De euro werd verhandeld binnen een fluctuatieband tussen $1,1590 en $1,1630.
De Spaanse beurs verloor 1,59% en liep voorop in de dalingen in Europa, veroorzaakt door dalingen in bankenaandelen, in een sessie die zich concentreerde op de NAVO-top in Den Haag.
De belangrijkste index van de nationale markt, de IBEX 35, daalde 223,3 punten en sloot op 13.811. Dit jaar tot nu toe is de geaccumuleerde winst gedaald tot 19,12%.
De financiële groep BBVA verloor 3,09% en leidde de dalingen in de banksector. Banco Santander daalde met 2,39%; Sabadel 2,15%; CaixaBank 1,46%; Bankinternationaal 1,3%; en Unicaja 1,08%.
De Spaanse index opende met winst, maar maakte al snel een kentering en bleef de rest van de sessie dalen. Dit werd meegesleurd door de bankensector, een belangrijke speler in de IBEX. Deze sector daalde wijdverspreid nadat de overheid gisteren nieuwe voorwaarden had goedgekeurd voor het openbare bod van BBVA op de aankoop van aandelen Sabadell.

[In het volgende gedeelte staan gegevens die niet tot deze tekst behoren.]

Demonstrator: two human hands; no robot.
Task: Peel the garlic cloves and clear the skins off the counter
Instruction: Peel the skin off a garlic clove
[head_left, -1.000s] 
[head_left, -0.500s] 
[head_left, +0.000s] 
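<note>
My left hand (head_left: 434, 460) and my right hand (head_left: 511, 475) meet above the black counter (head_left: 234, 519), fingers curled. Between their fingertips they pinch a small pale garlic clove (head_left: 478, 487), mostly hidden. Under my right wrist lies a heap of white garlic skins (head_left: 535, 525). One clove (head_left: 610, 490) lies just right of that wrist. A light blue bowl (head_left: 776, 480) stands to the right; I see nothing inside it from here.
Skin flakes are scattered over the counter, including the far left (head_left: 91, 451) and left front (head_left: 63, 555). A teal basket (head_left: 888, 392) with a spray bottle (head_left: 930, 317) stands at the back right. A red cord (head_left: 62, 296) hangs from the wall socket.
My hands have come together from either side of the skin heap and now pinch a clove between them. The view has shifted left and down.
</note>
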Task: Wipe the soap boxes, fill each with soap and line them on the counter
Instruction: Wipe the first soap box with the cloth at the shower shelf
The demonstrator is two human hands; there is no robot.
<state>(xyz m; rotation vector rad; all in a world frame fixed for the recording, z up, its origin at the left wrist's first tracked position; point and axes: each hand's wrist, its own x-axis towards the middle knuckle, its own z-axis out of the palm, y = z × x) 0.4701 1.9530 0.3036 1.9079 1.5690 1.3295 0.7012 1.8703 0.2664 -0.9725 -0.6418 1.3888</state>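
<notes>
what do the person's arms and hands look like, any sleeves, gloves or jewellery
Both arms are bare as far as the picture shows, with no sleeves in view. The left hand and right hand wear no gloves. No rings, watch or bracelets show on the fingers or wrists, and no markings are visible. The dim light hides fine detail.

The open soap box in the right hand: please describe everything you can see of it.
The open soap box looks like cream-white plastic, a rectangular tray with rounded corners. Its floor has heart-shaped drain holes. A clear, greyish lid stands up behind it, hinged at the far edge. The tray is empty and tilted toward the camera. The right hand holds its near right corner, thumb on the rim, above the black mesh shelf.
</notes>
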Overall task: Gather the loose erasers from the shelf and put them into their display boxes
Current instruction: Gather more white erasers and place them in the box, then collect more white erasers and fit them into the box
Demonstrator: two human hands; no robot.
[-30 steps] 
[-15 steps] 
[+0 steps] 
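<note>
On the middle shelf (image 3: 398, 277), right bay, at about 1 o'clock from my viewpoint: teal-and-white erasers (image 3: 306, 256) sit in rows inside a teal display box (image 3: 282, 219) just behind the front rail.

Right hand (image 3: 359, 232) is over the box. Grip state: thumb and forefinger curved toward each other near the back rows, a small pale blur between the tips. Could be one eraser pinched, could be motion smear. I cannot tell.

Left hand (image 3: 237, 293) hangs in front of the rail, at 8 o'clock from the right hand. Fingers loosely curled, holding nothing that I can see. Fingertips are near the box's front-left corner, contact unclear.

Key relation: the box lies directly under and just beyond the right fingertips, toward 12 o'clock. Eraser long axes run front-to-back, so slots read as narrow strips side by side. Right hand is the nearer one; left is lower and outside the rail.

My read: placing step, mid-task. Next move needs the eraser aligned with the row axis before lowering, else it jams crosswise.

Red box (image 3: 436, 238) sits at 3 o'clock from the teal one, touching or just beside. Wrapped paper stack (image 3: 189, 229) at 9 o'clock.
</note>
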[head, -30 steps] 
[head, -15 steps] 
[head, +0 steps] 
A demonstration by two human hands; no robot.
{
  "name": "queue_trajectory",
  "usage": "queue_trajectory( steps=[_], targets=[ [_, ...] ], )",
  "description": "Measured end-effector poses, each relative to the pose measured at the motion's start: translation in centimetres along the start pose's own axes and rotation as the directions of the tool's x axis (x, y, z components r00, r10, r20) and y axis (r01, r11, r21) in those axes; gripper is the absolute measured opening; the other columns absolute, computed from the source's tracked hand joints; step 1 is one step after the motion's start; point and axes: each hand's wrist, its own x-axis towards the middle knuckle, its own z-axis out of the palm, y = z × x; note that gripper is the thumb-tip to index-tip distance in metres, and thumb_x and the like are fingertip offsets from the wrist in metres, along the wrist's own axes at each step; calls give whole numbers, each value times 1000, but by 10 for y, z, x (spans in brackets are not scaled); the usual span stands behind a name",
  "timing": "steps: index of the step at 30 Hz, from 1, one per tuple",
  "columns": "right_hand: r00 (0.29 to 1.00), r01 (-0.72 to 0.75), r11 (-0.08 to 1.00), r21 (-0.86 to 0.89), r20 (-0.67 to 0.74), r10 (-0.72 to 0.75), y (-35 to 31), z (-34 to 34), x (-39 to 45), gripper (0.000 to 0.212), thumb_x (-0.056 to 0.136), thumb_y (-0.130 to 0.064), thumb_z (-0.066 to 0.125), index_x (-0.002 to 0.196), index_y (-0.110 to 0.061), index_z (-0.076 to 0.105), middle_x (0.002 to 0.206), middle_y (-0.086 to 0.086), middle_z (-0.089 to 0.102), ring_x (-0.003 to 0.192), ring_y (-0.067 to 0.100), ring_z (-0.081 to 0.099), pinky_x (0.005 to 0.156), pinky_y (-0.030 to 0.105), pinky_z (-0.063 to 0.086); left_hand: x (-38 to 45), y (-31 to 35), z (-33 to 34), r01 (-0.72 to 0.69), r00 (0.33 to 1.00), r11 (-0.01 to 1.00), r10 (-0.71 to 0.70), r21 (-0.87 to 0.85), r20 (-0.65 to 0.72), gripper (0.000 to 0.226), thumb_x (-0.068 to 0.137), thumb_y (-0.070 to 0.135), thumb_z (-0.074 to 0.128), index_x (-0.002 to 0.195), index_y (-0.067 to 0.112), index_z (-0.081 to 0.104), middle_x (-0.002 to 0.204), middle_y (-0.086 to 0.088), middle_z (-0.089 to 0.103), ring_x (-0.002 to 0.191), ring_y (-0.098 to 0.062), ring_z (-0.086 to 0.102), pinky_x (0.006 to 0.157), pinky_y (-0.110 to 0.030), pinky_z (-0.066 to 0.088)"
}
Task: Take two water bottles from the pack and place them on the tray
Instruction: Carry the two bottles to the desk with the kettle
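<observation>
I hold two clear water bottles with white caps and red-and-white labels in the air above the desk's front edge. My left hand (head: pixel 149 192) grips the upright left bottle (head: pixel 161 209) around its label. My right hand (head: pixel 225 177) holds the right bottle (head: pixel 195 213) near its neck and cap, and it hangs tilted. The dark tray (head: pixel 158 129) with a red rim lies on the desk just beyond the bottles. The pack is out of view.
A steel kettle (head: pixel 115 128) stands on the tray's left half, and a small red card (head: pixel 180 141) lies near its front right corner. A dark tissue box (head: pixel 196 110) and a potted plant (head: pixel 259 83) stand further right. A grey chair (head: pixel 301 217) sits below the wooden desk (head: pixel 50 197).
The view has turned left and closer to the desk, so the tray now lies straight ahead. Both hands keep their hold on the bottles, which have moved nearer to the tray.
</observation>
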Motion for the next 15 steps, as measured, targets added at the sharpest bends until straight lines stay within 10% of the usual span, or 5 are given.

De belangrijkste index van de Parijse effectenbeurs, de CAC-40, daalde woensdag met 0,76%. Daarmee werd de winst van de dag ervoor (+1,04%) tenietgedaan, die werd behaald als gevolg van een mogelijke beëindiging van de vijandelijkheden in Iran, gezien de aanhoudende instabiele situatie.
Aan het einde van de sessie, die in negatief terrein was begonnen maar gedurende de hele sessie een duidelijke neerwaartse trend liet zien, stond de Parijse index op 7.558,16 punten.
Het handelsvolume was middelmatig, met transacties ter waarde van € 3,188 miljard. Negenentwintig bedrijven sloten lager, één bleef gelijk en tien stegen.
De grootste dalingen vonden plaats bij het multinationale voedingsmiddelenconcern Danone (-2,32%), het cosmeticaconcern L'Oréal (-2,05%) en het luxeconcern Kering (-2,03%).
De grootste stijgingen werden daarentegen geregistreerd door het automobielconsortium Stellantis (3,09%), het lucht- en ruimtevaart- en defensiebedrijf Thales (1,93%) en de touroperator Accor (1,29%).
De DAX 40 in Frankfurt daalde vandaag met 0,61% nadat er winst was genomen tijdens de vorige handel, na het staakt-het-vuren tussen Israël en Iran en omdat de voorzitter van de Federal Reserve (Fed) Jerome Powell de verwachtingen van een renteverlaging in juli temperde.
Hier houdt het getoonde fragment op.